We are tired of racist crap because there isn't any racist crap..... Black people wanna cry racism over everything...... Example John Kelly told Frederica Wilson she was an empty barrel and this bufoon actually says that was racist and then immediately after decides to say I'm not really sure what he meant by empty barrel

Sent from my Vivo 5R using Tapatalk


----------



## heckler7 (Oct 22, 2017)

everywhere that I lived that was a white neighborhood was quiet and peaceful. I was the typical white guy never said the n word, never owned guns and agreed with minorities that racism is out there keeping them down.
now I live in a shitty neighborhood and EVERY FUCKING FRIDAY and SATURDAY night acting a fucking fool. I had 3 of my trucks broken into, graffiti on my fucking house and walls. give me a god damn break with all this racism shit, mexicans and blacks need to straighten the fuck up!!!


----------



## Anonim (Oct 22, 2017)

You know i have a few black (north african) friends of mines feel the same way about American Blacks, racism is real but where is the line drawn between racism and adopted bad habits between a comunity. I prejudice whites that adopt these same culture too..Call each other a nigger, glorify robbery drug dealing material things and violence...If there is an elite keeping the black race from its potential it sure as hell its not putting alot of effort in...Black on black crime is highest,why??? Is the white man putting guns and drugs in your neighbourhoods,change happends when we take responsability and stop blaming the white man..most heroin addicts today statistically are actually mid low class white..but noone talks about that, its big pharma..its not racism its classism...the first time i was exposed to racism was from blacks, and the first time i was discriminated ethnically was from mexicans (im european) here in miami ask any latins about how mexicans are with each other, if youre cuban or non central american you wont make it working around them, they call you "el guero" the chalk the white....

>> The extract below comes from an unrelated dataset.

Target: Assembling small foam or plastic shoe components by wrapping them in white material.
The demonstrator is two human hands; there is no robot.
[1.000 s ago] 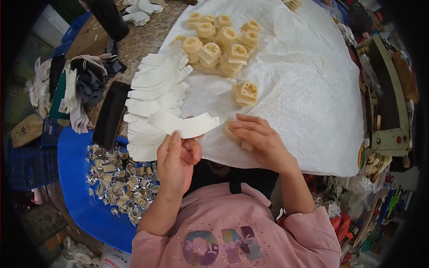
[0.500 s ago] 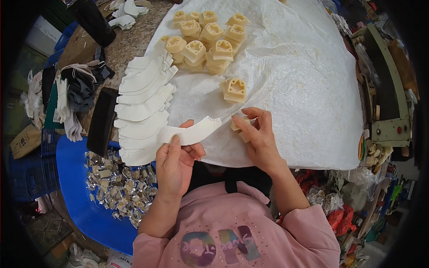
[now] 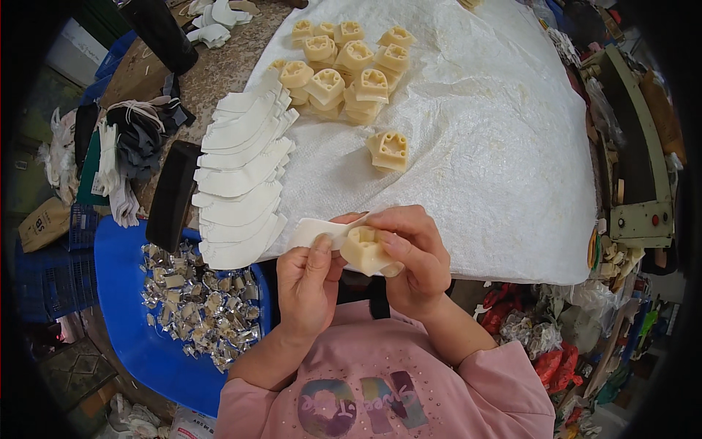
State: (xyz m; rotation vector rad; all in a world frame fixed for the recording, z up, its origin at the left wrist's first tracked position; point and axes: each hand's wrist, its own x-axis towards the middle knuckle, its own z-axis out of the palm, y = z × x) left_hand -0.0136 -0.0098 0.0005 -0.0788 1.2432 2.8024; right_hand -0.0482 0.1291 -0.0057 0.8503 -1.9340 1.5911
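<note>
Left hand (image 3: 311,285) pinches thin, flexible white strip (image 3: 316,230); right hand (image 3: 409,256) fingers wrap light, rigid cream block (image 3: 363,249); grip block's sides

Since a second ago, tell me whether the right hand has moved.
Yes. The right hand has lifted a cream block off the white sheet and drawn it back toward the body, past the sheet's near edge, meeting the left hand and its white strip.

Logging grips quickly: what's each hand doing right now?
Left hand: closed on the white strip.
Right hand: closed on the cream block.
</note>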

Sent from my SM-G550T1 using Tapatalk


----------



## heckler7 (Oct 22, 2017)

my mexican neighbors baby daddy beat the shit out of her, she decided to press charges and was shocked to find out that he had an armed robbery charge, it washis 3rd strike and now hes been on the run for 2 years they want to deport him. but guess what, hes still around, but not around taking care of his kids, the goverment picked up that tab a long time ago


----------



## donniedeal13 (Oct 22, 2017)

My opinion black people lost the race card the minute a black man was elected president

Sent from my Vivo 5R using Tapatalk


----------



## heckler7 (Oct 22, 2017)

Anonim said:


> You know i have a few black (north african) friends of mines feel the same way about American Blacks, racism is real but where is the line drawn between racism and adopted bad habits between a comunity. I prejudice whites that adopt these same culture too..Call each other a nigger, glorify robbery drug dealing material things and violence...If there is an elite keeping the black race from its potential it sure as hell its not putting alot of effort in...Black on black crime is highest,why??? Is the white man putting guns and drugs in your neighbourhoods,change happends when we take responsability and stop blaming the white man..most heroin addicts today statistically are actually mid low class white..but noone talks about that, its big pharma..its not racism its classism...the first time i was exposed to racism was from blacks, and the first time i was discriminated ethnically was from mexicans (im european) here in miami ask any latins about how mexicans are with each other, if youre cuban or non central american you wont make it working around them, they call you "el guero" the chalk the white....
> 
> Sent from my SM-G550T1 using Tapatalk


my wife is mexican, heres the truth mexicans hate blacks, hate Salvadorians, my friend moved here from florida and his wife is porto rican  she hates mexicans. I worked with some cubans they hate peurto ricans. I was stationed overseas and koreans hate chineese, if you go to quam they hate japanese and much as the rest of the world hates nazis. racism will never ever be solved and if you got to these countries they dont have a word called racism and they will openly tell you they hate these other people


All I hate is crime, I just want people to focus on stopping crime


----------



## heckler7 (Oct 22, 2017)

donniedeal13 said:


> My opinion black people lost the race card the minute a black man was elected president
> 
> Sent from my Vivo 5R using Tapatalk


black people lost the race card when africans sold them as slaves. when pirates sold them as slaves, when the US fought a war to free them, when they were offered a trip back to africa and the US set them up with their own democratic country and the first thing they did was enslave the locals and build plantations, I can go on and on.


----------



## charley (Oct 22, 2017)

donniedeal13 said:


> My opinion black people lost the race card the minute a black man was elected president
> 
> Sent from my Vivo 5R using Tapatalk




......      poor tired white people, only in America ..      ..


----------



## charley (Oct 22, 2017)




----------



## Anonim (Oct 22, 2017)

charley said:


> ......      poor tired white people, only in America ..      ..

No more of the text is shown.